The Elusive Culprit

📅 July 16, 2020

There are certain roles and callings for which you can prepare yourself. You can study to become a teacher or a plumber or a banker. You can prepare for marriage and parenthood. You can learn how to manage and maintain your house. But sometimes roles are thrust on you which you never anticipated. For example, I never imagined nor intended to be divorced, but once I was, I became a resource and reference for other women equally stunned by that circumstance and I was able to help them through the maze of decisions to be made.

Neither did I imagine I would ever be faced with helping my mother—my highly educated, professional, physically fit, vibrant, impeccable, force-of-nature mother—through dementia, but for the last several years—the last two being the most challenging—that is exactly what I have been called upon to deal with. Helping others by sharing what I have learned has become a ministry of sorts and I feel compelled to pass on what I have learned, just as friends and advisers, without whom I would have been utterly lost, have helped me.

For the next few weeks, I’m going to share this journey. I will include some facts and incidents which would mortify my mother, if she: 1) had any idea or recollection of the behavior; and 2) had any idea I was sharing them publicly.

But dementia is an elusive culprit and it is my hope I can help you recognize warning signs and get out ahead of the difficulties you may face with your loved ones.

Some of these stories will be jarring, so I want to make it clear I intend no disrespect to my mother. My admiration of her remains unabated.    

            Here’s her story:        

My parents were bright, active and vibrant well into their late 70’s. They were both in good health and involved in nourishing social circles. They were active in their church. My mother taught Sunday School for as long as I could remember—indeed, growing up, I do not recall a time when she was not teaching Sunday School—and sang in the church choir long after, with the use of a cane, she could hardly get up and down the steps of the platform.

            They were active in a “senior saint” ministry called Joyful Heirs, which met once a month on Saturday mornings.

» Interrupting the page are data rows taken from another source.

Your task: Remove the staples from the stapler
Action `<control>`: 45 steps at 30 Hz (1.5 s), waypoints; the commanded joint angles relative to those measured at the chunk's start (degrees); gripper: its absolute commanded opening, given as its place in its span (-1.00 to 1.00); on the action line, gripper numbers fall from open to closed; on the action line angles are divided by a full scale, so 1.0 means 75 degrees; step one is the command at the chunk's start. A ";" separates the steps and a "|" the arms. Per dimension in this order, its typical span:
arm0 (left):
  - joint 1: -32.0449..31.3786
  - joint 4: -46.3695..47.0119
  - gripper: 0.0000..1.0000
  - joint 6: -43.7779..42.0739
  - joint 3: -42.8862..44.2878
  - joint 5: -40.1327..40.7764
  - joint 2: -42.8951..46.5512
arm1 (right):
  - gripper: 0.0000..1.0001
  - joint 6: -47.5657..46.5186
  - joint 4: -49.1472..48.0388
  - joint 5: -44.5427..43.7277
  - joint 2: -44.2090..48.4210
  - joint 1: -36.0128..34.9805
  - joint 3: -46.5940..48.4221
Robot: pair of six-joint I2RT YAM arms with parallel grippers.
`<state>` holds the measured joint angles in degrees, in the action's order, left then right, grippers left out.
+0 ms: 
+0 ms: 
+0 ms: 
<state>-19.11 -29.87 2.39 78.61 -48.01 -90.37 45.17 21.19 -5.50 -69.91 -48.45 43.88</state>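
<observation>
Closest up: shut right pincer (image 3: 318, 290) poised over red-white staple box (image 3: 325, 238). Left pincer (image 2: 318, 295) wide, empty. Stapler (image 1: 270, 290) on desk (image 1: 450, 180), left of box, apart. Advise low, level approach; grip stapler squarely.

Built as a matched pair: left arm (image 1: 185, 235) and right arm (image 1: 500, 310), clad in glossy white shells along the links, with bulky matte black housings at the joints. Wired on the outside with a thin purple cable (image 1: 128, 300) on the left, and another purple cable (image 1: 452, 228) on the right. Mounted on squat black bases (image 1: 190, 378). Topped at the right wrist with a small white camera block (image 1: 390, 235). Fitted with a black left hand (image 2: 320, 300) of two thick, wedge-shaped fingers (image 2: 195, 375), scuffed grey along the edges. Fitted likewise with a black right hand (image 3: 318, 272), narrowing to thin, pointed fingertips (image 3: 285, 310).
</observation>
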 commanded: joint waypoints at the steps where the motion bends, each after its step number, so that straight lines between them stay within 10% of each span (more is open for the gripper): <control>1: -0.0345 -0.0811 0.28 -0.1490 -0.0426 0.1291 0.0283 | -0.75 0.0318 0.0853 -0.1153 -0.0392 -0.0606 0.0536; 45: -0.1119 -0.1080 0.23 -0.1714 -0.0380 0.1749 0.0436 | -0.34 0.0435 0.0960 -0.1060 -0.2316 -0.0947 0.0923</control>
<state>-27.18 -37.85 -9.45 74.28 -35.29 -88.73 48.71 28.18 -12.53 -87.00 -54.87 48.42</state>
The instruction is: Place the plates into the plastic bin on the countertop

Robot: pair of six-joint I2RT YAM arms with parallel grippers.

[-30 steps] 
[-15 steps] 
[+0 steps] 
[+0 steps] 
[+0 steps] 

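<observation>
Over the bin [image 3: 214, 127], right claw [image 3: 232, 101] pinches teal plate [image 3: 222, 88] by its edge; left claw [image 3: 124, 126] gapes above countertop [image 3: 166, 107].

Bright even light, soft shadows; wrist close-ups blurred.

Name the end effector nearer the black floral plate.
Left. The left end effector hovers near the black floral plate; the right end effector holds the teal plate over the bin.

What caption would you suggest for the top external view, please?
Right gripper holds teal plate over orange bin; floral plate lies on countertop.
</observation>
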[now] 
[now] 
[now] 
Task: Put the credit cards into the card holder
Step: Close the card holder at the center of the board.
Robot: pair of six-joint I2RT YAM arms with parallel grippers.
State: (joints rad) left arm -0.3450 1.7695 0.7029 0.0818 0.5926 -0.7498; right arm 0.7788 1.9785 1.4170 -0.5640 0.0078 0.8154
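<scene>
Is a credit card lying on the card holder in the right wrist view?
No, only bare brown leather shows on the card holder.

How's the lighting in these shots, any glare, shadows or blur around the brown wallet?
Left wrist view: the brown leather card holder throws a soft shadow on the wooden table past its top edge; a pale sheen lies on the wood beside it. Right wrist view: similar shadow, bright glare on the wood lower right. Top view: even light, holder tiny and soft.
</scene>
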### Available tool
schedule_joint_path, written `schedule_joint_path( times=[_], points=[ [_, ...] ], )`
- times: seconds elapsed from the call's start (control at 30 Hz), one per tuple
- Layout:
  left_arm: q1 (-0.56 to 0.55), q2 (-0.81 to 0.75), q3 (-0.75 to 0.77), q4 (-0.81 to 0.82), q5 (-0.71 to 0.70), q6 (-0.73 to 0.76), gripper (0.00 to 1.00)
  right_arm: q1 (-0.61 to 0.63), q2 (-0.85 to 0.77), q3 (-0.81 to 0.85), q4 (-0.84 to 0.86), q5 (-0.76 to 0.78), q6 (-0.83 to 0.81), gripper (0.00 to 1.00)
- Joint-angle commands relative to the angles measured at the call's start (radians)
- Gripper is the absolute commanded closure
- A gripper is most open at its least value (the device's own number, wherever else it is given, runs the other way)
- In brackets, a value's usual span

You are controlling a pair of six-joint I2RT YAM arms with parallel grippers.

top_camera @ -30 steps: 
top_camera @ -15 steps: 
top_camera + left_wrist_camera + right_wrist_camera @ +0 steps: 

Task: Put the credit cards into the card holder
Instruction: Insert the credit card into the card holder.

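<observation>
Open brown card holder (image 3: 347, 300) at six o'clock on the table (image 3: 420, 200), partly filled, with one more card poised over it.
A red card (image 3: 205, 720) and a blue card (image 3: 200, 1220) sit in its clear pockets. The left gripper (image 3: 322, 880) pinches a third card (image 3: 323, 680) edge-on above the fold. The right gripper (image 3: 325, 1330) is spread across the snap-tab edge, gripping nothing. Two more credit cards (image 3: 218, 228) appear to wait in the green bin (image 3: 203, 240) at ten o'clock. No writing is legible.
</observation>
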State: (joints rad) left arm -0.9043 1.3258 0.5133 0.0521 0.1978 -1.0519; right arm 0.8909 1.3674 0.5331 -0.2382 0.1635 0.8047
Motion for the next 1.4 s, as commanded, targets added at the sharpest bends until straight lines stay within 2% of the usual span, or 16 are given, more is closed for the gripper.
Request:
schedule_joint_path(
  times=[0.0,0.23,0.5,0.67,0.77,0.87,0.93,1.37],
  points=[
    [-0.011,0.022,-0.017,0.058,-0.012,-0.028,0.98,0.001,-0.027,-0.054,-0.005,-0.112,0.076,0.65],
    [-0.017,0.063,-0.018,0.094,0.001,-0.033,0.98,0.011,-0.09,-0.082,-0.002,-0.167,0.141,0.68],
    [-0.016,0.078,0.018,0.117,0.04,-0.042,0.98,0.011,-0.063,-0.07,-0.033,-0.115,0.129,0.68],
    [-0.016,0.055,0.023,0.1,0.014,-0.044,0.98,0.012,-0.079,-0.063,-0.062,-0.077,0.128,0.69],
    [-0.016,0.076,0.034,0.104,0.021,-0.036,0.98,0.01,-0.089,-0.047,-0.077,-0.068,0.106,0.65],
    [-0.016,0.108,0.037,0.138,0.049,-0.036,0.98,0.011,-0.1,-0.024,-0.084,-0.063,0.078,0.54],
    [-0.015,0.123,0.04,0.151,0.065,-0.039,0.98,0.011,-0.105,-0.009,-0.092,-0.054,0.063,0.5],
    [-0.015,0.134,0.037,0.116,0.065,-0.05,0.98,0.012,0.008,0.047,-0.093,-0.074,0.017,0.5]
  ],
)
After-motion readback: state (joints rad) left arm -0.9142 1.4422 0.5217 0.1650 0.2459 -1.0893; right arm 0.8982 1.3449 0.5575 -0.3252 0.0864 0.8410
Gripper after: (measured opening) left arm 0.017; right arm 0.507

They organized activities, planned programs, called members on their birthdays, often ministering to people younger than they were. Though Nana [this is the name I will use, because this is how our family always refers to her] often felt her age and joked about growing older, she resisted aging with teeth and fists clenched. She had a standing joke. When people asked how she was, she would reply: “Okay, except for my O-L-D.” They would ask what that meant. She would respond: “What does it spell?” And then laugh uproariously every single time she told the story or retold me how she had told someone else.

            While my parents were in their home together, I had no need to worry about either of them. My father, Carl, had the keenest mind of anyone I ever knew, and he showed no signs of diminishing mental acumen. They had made good solid financial decisions throughout their marriage. Their home was paid for. Repairs had been made and kept up-to-date. They enjoyed yardwork, had good neighbors, who helped out when needed, and remained active in their local church.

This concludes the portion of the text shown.